Consider Paul’s last written words, the epistle of 2 Timothy. Near its closing, in 4:9-13 and 4:16-18, the Apostle writes:
Do your best to come to me soon. For Demas, in love with this present world, has deserted me and gone to Thessalonica. Crescens has gone to Galatia, Titus to Dalmatia. Luke alone is with me. Get Mark and bring him with you, for he is very useful to me for ministry. Tychicus I have sent to Ephesus. When you come, bring the cloak that I left with Carpus at Troas, also the books, and above all the parchments…. At my first defense no one came to stand by me, but all deserted me. May it not be charged against them! But the Lord stood by me and strengthened me, so that through me the message might be fully proclaimed and all the Gentiles might hear it. So I was rescued from the lion’s mouth. The Lord will rescue me from every evil deed and bring me safely into his heavenly kingdom. To him be the glory forever and ever. Amen.
Note first of all this man Demas, a man who had been one of Paul’s assistants. In Philemon 1:23-24, Paul writes, “Epaphras, my fellow prisoner in Christ Jesus, sends greetings to you, and so do Mark, Aristarchus, Demas, and Luke, my fellow workers.”
But in 2 Timothy, Paul reports that Demas either deserted Paul’s mission or deserted the faith (we cannot be sure) because he loved this present world. How that must have hurt Paul!
If that were not bad enough, all his other close associates deserted him when he stood trial in the Roman courts. Perhaps they feared for their own well-being? We may not know the reason they deserted Paul, but it seems clear that he was hurt by this abandonment.
Paul could have become bitter that he had been deserted. His spirit could have soured when trusted friends defected. The compromised testimony of some of Paul’s converts could have made him throw up his arms in frustration. What did he do? Although Paul was about Kingdom work, he loved people as individuals, not merely functionaries. Although broken-hearted, he carried on.
Paul turned matters over to God; God is the ultimate judge who calls all into account. Paul prays, however, that God will not be too hard on those who did such things. The truth bears repeating: Paul viewed people as human beings, not just as means to an end.
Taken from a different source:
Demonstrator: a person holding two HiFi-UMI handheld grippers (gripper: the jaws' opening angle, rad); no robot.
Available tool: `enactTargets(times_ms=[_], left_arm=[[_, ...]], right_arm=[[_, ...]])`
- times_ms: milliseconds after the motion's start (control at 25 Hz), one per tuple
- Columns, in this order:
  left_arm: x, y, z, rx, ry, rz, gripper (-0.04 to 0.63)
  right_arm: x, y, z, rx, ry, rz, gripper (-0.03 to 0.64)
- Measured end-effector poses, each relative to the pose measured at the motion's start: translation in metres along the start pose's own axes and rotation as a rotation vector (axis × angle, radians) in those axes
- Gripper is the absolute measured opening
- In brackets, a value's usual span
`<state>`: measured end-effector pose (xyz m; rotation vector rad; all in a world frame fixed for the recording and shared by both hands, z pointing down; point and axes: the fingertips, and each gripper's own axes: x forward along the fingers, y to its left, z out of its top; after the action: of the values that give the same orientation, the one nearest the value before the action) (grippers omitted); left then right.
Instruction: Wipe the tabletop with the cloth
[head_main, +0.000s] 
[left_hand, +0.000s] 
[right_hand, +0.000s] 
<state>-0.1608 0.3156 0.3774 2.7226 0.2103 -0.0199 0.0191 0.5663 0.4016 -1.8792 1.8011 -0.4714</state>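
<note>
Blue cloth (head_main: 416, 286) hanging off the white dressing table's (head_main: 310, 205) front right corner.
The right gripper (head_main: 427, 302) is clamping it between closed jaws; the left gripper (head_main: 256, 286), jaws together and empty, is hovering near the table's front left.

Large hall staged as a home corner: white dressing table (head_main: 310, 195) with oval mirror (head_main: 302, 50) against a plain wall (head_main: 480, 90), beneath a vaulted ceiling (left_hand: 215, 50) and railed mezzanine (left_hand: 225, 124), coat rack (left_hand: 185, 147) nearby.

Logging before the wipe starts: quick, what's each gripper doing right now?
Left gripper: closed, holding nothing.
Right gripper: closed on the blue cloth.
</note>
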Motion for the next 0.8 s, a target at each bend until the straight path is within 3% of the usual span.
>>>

Paul also moved forward with those who were willing to go forward. He asked for Mark to be sent to him, the man who had been undependable and unsteady in the past (Acts 15:36-40). Mark was now rehabilitated; perhaps those who deserted Paul at his trial would mature also and one day even become pillars as well.
Luke was perhaps in the process of writing his Gospel, which is why Paul requested the parchments. (It is probable that Paul had input into Luke’s Gospel). Thus, rather than resigning, Paul increased his influence.
Paul’s approach was to move forward, refusing to be distracted. He did not stew over the losses in personnel, though he was obviously pained by them. Yet because God’s kingdom only advances with the willing and active, he sought new persons to fill the slots once occupied by those who turned away. He felt the brunt of the losses, but did not allow them to take him off course.
The early church was not utopian; human nature—even regenerate human nature—is pretty much the same as it has always been. So let’s not take the stance of, “it was wonderful back then but it’s terrible today.” It may be terrible today, but it never was that wonderful.
What matters, is that we are faithful to God, whether we be many or few. The song puts it well: “Though none may join me, still I will follow. No turning back. No turning back.”